BACKGROUND: CEDNIK (cerebral dysgenesis, neuropathy, ichthyosis and keratoderma) syndrome is a rare genodermatosis which was shown 5 years ago in one family to be associated with a loss-of-function mutation in SNAP29, encoding a member of the SNARE family of proteins. Decrease in SNAP29 expression was found to result in abnormal lamellar granule maturation leading to aberrant epidermal differentiation and ichthyosis.

OBJECTIVES: To delineate the molecular consequences of disease-causing mutations in SNAP29.

METHODS: We used direct sequencing, in vitro mutagenesis and three-dimensional organotypic cell cultures.

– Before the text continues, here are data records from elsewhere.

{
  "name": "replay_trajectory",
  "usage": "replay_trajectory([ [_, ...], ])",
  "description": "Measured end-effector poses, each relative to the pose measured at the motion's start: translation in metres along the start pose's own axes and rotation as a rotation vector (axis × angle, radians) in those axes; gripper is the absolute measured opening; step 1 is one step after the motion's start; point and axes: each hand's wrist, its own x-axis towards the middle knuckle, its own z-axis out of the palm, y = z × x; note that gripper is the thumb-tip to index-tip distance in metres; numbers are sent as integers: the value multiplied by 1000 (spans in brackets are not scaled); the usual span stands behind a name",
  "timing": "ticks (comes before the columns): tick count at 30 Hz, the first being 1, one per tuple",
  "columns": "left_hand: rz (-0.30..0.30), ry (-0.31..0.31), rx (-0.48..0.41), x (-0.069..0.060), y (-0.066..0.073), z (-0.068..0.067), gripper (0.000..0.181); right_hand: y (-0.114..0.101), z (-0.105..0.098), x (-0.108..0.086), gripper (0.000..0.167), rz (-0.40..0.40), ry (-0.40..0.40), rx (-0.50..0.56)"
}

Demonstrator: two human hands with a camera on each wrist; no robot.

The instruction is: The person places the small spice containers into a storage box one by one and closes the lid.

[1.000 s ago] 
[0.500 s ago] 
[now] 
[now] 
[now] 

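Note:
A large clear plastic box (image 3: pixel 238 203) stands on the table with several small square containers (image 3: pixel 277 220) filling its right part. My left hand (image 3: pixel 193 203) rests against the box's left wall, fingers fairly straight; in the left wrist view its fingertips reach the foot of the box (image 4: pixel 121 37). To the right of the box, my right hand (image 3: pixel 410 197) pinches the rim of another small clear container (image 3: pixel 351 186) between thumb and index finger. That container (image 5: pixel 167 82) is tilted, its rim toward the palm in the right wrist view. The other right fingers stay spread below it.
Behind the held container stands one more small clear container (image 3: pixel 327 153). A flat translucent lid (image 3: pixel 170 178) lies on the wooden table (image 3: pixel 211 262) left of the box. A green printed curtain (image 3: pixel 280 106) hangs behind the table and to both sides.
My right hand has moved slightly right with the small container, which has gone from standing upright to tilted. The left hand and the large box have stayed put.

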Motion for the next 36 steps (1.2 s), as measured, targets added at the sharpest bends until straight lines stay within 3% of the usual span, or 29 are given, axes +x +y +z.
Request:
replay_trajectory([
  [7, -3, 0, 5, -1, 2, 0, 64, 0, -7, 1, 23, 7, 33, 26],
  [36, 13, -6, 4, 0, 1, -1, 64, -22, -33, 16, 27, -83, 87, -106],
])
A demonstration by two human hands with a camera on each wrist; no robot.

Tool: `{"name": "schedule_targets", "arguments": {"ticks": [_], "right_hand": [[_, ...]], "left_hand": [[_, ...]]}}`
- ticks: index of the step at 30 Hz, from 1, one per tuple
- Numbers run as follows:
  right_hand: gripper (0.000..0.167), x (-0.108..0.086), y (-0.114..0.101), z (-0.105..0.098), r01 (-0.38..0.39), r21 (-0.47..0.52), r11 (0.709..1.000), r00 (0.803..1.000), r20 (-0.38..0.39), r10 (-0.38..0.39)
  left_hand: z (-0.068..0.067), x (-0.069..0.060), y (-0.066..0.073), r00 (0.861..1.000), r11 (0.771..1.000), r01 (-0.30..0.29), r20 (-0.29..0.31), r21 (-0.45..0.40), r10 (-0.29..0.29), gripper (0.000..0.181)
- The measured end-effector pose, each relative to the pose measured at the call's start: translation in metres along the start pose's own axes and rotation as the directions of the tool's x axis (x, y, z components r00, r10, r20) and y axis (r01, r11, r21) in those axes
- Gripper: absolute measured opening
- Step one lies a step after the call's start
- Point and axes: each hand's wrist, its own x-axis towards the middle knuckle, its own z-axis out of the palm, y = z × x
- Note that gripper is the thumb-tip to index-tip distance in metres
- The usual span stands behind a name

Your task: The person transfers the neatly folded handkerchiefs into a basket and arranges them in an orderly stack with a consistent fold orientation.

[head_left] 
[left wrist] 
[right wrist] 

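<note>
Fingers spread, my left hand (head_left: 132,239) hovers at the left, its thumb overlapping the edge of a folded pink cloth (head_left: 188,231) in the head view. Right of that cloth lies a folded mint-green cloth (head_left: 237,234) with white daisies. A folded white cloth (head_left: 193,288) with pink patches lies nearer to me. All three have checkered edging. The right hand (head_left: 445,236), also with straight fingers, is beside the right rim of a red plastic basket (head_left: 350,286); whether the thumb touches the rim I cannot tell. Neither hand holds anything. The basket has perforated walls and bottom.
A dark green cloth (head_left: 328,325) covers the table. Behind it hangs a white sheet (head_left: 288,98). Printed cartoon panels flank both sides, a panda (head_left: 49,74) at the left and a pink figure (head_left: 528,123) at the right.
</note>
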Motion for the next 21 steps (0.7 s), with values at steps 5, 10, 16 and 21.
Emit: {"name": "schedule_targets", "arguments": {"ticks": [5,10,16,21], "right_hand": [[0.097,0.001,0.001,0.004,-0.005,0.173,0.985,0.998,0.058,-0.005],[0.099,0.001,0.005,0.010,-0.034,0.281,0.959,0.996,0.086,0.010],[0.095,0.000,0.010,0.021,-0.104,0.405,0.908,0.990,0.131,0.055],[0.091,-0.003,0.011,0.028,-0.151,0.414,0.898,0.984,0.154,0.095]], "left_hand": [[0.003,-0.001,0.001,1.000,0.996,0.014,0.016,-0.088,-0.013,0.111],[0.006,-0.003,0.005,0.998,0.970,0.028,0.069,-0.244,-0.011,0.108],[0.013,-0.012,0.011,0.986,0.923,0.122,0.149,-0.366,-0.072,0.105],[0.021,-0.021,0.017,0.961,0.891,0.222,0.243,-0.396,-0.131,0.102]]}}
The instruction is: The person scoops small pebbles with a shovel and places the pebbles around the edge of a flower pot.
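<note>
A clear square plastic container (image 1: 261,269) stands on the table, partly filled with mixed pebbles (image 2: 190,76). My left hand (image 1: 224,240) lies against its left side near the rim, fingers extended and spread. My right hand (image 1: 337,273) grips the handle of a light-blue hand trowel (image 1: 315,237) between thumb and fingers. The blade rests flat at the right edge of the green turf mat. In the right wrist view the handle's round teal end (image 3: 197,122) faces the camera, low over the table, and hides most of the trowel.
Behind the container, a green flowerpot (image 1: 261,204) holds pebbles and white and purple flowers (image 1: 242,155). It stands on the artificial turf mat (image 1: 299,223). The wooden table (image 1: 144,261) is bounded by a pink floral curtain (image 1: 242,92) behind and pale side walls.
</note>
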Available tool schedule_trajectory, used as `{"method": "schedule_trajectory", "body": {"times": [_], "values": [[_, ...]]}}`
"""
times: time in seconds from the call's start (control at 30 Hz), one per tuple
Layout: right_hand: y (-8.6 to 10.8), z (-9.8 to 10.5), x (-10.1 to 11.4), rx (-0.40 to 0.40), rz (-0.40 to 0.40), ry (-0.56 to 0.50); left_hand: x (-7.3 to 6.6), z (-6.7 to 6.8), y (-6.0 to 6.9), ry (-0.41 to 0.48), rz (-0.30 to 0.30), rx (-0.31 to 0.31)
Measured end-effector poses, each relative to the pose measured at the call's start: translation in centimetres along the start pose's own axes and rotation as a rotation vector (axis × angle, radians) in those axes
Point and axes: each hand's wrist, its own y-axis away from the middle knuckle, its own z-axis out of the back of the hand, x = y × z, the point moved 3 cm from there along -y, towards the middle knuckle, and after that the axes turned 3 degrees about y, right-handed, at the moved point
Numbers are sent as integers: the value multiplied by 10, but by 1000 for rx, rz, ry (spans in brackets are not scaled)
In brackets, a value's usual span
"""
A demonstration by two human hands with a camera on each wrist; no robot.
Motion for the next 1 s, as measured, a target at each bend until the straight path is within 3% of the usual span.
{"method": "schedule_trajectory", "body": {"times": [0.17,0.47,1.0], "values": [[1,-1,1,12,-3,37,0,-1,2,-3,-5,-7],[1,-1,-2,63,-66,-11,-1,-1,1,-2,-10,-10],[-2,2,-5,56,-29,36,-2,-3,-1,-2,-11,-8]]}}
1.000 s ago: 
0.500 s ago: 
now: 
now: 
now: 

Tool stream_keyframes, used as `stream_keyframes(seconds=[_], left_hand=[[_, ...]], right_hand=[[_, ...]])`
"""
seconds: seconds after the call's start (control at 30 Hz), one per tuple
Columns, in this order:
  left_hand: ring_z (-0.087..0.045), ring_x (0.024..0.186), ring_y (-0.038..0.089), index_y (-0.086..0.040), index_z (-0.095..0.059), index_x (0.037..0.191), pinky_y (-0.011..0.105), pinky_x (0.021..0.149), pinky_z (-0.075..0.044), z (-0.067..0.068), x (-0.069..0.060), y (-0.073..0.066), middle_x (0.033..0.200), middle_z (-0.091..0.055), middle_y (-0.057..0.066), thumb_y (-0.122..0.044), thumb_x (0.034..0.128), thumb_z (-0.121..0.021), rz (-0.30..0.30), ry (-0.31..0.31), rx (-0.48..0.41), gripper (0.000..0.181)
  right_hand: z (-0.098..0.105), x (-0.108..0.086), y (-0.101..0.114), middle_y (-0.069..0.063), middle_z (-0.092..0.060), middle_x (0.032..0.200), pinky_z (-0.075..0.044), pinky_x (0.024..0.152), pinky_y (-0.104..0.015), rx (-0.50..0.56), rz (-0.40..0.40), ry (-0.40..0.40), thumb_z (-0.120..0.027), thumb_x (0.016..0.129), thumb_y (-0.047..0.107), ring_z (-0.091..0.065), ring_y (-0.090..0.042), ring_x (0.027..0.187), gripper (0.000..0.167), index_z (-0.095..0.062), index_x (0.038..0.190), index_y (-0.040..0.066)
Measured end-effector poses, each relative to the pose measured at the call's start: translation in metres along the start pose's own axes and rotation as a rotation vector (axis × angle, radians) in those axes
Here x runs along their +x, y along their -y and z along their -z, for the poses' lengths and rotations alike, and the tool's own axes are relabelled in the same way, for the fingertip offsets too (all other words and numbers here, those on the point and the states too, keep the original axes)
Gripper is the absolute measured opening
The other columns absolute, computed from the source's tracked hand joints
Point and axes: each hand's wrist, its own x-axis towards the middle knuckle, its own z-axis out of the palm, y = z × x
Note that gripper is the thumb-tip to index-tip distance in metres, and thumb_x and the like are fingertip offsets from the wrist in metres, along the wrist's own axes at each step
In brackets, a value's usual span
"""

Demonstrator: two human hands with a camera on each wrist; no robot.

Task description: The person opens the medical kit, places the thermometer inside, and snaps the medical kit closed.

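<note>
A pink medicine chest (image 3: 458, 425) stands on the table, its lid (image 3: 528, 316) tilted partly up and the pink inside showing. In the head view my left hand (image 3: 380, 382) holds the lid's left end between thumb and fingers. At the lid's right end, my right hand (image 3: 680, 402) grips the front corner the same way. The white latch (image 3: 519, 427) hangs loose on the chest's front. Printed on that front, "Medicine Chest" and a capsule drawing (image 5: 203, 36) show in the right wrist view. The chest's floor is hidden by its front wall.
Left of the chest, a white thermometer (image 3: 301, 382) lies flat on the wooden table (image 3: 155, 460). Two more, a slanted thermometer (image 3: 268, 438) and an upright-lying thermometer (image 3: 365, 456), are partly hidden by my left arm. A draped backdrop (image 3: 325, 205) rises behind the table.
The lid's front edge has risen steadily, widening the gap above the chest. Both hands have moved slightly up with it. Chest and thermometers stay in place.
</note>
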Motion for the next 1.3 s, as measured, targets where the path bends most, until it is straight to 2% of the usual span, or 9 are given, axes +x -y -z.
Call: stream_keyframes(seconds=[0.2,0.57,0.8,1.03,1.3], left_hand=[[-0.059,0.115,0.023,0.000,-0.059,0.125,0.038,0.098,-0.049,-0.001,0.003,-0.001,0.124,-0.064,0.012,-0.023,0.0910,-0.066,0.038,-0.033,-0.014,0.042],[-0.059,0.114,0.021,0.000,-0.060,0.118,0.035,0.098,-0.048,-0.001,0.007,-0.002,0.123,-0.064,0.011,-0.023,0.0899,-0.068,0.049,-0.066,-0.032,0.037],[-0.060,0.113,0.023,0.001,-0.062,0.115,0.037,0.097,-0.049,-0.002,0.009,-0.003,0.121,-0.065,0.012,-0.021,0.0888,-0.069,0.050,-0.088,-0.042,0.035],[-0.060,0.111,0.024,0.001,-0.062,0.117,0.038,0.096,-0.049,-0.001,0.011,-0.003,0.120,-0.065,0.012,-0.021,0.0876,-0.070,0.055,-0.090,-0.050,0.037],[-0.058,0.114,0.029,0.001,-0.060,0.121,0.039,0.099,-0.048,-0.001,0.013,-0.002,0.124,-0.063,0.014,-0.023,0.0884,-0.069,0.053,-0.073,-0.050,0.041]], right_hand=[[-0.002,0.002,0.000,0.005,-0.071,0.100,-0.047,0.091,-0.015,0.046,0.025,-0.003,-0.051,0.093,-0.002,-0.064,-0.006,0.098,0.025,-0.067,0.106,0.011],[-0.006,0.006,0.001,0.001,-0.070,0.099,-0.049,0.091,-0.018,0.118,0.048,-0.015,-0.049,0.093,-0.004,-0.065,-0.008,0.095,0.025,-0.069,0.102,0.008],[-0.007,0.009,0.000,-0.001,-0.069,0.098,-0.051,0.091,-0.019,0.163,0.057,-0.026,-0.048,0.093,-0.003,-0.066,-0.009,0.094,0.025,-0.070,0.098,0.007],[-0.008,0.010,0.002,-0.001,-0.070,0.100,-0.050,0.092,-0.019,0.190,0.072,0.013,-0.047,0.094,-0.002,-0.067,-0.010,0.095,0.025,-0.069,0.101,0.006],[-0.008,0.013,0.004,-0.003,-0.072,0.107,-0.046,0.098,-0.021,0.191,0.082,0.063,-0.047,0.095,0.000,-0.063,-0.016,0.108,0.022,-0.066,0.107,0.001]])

RESULTS: We identified a novel homozygous insertion in SNAP29 (c.486insA) in two sibs presenting with ichthyosis and dysgenesis of the corpus callosum. In vitro transfection experiments indicated that this mutation results in SNAP29 loss-of-function. Further substantiating this notion, we could replicate histological features typical for CEDNIK syndrome in three-dimensional primary human keratinocyte organotypic cell cultures downregulated for SNAP29.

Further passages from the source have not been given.